* _WORK REQUEST_: From the data below, copy exactly the lines that lie between the one holding "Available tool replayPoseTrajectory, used" and the one holding "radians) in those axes", including both, and nothing more.

^^^^^^^^

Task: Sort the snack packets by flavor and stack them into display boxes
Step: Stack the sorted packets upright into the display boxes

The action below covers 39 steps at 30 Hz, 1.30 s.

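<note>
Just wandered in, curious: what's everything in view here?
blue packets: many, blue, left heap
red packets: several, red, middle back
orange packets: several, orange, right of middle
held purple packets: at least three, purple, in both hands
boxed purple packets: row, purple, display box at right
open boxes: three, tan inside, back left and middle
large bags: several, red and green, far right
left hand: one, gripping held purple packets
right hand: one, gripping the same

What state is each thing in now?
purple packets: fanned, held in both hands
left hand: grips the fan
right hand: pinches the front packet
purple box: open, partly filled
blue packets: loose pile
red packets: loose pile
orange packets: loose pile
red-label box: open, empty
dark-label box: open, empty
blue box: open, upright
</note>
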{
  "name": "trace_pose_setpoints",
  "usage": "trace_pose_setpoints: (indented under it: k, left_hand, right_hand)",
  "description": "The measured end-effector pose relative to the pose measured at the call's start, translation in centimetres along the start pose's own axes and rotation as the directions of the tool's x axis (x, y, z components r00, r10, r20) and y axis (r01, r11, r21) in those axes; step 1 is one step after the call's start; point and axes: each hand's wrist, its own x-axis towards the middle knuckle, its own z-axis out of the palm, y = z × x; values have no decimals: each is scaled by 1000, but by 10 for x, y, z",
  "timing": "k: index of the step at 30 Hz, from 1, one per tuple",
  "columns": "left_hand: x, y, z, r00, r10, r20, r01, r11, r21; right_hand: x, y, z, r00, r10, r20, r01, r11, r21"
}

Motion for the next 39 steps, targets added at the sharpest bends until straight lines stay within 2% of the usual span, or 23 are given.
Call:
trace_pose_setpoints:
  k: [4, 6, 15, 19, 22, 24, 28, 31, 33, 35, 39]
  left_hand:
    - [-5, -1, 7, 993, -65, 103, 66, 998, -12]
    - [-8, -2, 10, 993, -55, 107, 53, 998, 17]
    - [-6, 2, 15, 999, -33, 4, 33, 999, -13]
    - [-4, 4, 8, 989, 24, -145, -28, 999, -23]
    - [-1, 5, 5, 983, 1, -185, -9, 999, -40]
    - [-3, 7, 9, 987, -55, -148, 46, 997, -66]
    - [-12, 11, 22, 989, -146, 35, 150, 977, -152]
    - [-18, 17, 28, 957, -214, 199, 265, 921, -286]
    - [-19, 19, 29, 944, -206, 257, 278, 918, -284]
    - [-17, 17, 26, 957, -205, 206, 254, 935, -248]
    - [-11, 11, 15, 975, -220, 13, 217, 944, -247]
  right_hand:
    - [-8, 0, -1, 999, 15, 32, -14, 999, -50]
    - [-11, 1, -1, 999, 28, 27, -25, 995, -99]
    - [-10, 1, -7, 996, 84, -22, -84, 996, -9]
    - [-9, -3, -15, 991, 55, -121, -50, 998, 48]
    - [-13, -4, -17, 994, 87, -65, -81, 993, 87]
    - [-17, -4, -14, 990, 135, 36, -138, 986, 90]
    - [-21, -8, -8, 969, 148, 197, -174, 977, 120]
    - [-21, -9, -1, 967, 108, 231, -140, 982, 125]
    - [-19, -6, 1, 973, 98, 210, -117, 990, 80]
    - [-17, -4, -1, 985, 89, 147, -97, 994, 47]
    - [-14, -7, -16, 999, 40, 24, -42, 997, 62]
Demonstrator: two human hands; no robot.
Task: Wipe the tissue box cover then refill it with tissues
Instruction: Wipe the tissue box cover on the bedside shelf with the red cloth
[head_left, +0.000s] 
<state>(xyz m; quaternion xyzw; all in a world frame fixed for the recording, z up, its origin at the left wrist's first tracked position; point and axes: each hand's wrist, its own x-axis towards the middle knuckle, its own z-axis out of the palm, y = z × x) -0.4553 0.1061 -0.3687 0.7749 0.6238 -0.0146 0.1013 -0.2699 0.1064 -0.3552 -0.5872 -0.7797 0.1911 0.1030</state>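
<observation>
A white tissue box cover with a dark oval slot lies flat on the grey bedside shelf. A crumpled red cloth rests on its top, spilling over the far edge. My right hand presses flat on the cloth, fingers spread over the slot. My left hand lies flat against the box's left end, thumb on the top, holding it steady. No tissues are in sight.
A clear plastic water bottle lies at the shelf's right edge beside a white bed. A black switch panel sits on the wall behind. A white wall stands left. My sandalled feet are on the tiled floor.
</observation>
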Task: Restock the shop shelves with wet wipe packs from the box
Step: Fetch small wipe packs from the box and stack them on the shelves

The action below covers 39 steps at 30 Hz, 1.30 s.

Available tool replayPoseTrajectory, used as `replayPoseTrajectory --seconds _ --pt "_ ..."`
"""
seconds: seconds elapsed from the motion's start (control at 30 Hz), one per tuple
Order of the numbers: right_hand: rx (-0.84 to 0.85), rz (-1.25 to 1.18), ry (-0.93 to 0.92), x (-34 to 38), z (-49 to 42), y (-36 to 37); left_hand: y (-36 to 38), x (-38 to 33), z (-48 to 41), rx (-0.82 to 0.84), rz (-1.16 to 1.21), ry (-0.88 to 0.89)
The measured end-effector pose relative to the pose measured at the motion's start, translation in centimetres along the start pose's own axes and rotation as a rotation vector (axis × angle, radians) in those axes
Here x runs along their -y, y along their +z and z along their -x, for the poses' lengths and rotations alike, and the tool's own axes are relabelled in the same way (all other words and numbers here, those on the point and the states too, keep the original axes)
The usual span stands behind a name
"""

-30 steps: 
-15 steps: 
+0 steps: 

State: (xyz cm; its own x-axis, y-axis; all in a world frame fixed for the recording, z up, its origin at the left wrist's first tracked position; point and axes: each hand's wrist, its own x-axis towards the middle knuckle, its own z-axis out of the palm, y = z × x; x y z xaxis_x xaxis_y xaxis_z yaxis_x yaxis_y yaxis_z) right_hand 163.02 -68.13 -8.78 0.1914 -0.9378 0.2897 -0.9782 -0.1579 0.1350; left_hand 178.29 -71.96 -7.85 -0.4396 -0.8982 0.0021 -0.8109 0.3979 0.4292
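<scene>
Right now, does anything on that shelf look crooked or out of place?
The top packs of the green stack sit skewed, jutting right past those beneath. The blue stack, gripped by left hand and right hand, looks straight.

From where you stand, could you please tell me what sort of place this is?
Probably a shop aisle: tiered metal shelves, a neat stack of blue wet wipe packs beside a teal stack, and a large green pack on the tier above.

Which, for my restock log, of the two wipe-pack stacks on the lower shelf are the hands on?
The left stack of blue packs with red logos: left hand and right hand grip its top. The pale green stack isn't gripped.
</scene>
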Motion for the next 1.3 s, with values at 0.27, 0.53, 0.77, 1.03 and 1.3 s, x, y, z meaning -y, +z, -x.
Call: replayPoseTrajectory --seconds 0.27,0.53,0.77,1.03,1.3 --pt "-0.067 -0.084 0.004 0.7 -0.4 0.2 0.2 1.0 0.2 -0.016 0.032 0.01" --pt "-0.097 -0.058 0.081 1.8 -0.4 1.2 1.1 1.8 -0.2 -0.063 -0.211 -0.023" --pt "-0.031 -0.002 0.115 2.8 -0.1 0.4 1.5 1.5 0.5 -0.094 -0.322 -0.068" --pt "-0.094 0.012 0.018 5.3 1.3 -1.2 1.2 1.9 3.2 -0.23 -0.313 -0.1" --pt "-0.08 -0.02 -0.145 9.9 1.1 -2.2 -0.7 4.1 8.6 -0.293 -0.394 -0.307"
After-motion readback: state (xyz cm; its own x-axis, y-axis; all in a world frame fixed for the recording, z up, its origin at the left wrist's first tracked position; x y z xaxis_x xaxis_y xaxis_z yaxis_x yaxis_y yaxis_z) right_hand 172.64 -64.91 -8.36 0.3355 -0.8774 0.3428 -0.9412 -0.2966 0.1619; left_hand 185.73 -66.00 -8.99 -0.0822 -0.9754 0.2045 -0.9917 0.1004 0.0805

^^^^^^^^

* _TASK RESULT_:
Available tool replayPoseTrajectory, used as `replayPoseTrajectory --seconds _ --pt "_ ..."`
"""
seconds: seconds elapsed from the motion's start (control at 30 Hz), one per tuple
Order of the numbers: right_hand: rx (-0.84 to 0.85), rz (-1.25 to 1.18), ry (-0.93 to 0.92), x (-34 to 38), z (-49 to 42), y (-36 to 37); left_hand: y (-36 to 38), x (-38 to 33), z (-48 to 41), rx (-0.82 to 0.84), rz (-1.16 to 1.21), ry (-0.88 to 0.89)
The measured end-effector pose relative to the pose measured at the motion's start, translation in centimetres along the start pose's own axes and rotation as a rotation vector (axis × angle, radians) in those axes

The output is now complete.